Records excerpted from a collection
---------------
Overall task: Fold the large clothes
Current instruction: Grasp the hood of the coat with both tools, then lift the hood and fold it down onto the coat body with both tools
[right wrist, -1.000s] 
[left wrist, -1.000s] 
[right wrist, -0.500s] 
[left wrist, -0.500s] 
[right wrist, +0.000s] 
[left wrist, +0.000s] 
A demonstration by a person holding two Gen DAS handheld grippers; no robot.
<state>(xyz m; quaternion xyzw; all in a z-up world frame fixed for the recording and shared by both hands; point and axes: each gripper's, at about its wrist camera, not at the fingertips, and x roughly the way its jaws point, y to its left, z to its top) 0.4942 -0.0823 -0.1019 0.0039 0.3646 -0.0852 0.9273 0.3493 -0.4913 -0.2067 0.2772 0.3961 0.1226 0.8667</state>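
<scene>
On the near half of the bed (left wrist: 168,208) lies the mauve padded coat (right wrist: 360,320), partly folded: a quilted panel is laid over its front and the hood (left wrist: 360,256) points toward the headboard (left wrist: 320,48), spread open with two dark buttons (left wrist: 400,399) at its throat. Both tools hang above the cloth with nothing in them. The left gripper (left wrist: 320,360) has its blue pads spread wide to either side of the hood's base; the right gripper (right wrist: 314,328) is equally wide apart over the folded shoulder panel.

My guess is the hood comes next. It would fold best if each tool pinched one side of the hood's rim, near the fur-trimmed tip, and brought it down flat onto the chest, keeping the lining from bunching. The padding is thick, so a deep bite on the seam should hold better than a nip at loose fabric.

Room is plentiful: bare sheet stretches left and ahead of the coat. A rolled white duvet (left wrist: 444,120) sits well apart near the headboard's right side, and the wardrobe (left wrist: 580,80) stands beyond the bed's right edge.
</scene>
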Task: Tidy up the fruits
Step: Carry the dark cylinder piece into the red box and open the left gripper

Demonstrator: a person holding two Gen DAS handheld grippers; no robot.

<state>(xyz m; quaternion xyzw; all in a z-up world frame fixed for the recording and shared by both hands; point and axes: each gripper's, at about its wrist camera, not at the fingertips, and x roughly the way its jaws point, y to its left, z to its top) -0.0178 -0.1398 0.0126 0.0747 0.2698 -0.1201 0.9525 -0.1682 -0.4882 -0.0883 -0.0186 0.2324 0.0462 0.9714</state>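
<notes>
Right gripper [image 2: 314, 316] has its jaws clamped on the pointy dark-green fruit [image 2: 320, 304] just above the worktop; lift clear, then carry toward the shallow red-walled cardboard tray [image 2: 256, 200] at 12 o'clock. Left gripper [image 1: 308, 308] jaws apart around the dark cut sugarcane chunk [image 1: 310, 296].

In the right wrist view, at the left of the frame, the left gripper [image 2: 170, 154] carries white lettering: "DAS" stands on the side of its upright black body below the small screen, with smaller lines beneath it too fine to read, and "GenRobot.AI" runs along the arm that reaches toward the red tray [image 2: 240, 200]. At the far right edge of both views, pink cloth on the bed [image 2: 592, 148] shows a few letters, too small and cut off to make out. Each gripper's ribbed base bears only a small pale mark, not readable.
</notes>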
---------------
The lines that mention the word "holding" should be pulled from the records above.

A demonstration by a person holding two Gen DAS handheld grippers; no robot.
Demonstrator: a person holding two Gen DAS handheld grippers; no robot.

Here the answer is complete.